Look through the entries and report how many lines include the word "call". Give the number alone.

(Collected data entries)
▬▬▬▬▬▬▬▬▬▬

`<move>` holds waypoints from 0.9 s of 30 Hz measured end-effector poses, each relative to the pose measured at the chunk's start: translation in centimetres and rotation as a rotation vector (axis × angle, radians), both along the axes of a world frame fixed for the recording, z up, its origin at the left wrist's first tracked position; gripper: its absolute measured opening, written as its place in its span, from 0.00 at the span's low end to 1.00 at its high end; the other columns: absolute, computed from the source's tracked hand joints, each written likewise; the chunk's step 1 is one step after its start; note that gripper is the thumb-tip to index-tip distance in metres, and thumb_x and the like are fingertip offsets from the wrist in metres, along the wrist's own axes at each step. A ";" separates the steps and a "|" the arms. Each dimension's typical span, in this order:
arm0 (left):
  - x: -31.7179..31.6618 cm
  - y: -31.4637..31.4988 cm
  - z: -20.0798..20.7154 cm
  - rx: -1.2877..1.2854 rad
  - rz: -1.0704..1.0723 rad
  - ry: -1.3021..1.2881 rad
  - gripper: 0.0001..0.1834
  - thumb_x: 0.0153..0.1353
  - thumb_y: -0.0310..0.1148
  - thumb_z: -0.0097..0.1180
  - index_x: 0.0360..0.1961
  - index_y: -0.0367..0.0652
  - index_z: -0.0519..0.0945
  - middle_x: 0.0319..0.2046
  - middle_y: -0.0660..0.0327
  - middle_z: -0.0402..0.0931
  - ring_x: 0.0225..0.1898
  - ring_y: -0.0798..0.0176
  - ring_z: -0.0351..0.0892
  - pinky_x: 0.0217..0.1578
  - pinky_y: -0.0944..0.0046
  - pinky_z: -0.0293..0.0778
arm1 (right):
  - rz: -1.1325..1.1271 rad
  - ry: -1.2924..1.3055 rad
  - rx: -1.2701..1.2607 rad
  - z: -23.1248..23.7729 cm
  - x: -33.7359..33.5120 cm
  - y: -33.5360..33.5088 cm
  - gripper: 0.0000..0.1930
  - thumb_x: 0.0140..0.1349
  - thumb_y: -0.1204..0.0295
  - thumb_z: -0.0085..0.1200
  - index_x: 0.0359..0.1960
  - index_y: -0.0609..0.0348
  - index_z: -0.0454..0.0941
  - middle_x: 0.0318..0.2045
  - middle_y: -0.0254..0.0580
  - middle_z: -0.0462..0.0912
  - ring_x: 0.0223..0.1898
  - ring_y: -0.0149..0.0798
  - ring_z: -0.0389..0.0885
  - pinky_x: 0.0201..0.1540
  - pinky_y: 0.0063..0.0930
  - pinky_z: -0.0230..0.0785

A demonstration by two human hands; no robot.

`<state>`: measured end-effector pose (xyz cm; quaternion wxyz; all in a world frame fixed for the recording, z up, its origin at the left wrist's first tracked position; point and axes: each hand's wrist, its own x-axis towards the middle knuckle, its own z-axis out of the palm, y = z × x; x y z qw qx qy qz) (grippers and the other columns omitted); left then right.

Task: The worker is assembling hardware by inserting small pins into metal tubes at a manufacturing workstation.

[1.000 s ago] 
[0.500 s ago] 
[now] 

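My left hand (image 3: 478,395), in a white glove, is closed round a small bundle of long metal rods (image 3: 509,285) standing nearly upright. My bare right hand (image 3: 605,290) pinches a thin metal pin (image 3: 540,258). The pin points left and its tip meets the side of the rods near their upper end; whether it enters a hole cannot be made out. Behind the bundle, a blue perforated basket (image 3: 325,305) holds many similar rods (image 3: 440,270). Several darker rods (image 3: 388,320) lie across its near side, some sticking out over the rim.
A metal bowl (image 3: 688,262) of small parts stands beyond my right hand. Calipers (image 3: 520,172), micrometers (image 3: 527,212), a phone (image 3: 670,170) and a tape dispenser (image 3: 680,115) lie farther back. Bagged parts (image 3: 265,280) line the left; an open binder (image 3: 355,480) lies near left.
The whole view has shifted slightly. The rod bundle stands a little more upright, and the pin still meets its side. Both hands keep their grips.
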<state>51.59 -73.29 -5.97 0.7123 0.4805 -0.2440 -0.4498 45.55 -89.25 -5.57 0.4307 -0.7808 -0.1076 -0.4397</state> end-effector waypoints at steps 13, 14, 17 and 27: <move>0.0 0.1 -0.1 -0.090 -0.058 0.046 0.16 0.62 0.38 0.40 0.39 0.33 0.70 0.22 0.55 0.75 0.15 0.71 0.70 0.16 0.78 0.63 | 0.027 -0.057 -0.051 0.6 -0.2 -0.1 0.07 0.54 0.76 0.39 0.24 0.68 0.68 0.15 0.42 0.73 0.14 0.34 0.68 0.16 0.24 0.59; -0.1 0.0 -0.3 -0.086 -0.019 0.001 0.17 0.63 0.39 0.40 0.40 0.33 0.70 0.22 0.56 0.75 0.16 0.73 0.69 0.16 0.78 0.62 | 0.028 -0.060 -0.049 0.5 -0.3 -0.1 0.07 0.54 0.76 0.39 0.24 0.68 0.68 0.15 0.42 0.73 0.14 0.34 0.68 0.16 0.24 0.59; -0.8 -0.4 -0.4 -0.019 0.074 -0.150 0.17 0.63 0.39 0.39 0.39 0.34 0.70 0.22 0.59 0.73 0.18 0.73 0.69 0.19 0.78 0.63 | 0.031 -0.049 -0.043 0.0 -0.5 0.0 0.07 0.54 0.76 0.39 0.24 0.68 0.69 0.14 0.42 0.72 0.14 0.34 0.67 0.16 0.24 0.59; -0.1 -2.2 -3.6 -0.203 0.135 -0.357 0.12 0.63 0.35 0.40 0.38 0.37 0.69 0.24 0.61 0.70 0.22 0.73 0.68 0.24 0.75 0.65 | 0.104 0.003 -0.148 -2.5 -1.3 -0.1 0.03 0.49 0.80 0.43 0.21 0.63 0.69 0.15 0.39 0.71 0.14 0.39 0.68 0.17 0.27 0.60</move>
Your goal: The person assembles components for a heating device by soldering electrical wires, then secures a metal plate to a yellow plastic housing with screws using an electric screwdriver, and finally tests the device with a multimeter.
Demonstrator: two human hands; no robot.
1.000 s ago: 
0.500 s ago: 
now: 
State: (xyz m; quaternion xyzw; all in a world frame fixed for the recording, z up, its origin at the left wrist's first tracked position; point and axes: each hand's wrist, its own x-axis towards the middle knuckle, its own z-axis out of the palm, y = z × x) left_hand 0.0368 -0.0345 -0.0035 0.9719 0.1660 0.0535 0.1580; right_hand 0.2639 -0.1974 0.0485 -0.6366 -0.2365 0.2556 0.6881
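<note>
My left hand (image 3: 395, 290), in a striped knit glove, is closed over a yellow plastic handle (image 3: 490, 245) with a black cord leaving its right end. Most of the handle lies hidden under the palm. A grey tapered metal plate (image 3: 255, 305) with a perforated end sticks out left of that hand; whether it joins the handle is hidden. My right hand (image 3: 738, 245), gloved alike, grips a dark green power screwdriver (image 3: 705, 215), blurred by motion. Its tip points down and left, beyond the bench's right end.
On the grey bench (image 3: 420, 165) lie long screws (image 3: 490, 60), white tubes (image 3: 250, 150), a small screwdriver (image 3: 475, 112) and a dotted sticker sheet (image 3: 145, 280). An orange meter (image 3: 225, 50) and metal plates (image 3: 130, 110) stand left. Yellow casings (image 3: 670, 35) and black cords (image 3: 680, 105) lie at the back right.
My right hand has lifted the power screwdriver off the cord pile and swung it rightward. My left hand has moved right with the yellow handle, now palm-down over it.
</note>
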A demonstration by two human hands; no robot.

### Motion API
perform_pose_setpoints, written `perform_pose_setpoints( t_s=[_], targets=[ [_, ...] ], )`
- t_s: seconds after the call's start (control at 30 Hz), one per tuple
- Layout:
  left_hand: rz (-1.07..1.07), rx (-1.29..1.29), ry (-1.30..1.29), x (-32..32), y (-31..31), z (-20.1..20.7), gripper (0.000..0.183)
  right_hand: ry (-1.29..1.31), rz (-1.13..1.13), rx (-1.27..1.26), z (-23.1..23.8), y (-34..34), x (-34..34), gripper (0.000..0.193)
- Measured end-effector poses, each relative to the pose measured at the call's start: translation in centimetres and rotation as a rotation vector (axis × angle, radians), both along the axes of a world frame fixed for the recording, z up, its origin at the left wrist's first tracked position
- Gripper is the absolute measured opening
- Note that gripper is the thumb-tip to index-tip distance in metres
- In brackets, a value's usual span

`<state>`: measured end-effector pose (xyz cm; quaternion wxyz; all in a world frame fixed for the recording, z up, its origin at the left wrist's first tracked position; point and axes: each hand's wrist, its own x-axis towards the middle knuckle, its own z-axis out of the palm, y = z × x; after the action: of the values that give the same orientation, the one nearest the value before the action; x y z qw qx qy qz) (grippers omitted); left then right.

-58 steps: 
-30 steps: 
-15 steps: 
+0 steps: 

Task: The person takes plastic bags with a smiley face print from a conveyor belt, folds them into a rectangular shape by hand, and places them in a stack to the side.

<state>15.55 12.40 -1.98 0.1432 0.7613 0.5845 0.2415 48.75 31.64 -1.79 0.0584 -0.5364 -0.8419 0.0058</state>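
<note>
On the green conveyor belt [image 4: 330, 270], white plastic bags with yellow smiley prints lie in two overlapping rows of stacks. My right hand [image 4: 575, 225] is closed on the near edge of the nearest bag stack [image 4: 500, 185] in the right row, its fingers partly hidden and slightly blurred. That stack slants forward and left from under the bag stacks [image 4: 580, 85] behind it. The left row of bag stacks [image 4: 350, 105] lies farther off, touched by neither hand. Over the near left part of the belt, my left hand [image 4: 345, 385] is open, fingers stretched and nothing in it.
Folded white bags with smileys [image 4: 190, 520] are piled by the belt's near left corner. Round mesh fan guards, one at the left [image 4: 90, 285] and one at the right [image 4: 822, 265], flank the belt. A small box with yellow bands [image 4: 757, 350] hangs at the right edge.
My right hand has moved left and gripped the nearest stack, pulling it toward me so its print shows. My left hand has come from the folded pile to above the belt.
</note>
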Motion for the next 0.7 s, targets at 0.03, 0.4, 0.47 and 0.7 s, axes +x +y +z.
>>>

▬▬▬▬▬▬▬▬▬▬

| SOLUTION |
2